Back to our web world, there are some notable API protocols:
- Simple Object Access Protocol (SOAP): This allows access to objects, maintains communication using HTTP, and is based on Extensible Markup Language (XML). It is simple and presents a good way to establish communications between web applications, as it is OS-independent and agnostic about technologies and programming languages.
- REST: Maybe one of the most famous web API protocols in use nowadays, REST is an architectural style to design web services. Therefore, the services that follow such a style are said to be RESTful. The predefined set of REST operations is stateless, and the services have access to constructs to manipulate text-based representations of the data.

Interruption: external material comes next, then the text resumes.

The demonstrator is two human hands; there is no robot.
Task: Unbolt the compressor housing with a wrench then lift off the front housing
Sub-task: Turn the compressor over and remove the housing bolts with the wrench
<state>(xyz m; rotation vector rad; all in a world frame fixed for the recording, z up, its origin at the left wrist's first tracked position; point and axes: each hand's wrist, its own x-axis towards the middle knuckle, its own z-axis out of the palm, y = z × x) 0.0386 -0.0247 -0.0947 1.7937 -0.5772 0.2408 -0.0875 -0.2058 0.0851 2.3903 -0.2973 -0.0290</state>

- Google Remote Procedure Call (gRPC): Developed by the company behind the search engine, it is another HTTP-based architecture that happens to be open source. It applies buffers to allow data transmissions between pairs.
- JavaScript Object Notation – Remote Procedure Call (JSON-RPC): Just like REST, JSON-RPC is also stateless, uses objects (like SOAP), and can be applied instead of REST when higher performance is necessary.
- Graph Query Language (GraphQL): It was created by Meta (previously Facebook) and designed to be a database query language. GraphQL is open source and allows for complex responses by using simple data structures such as JSON.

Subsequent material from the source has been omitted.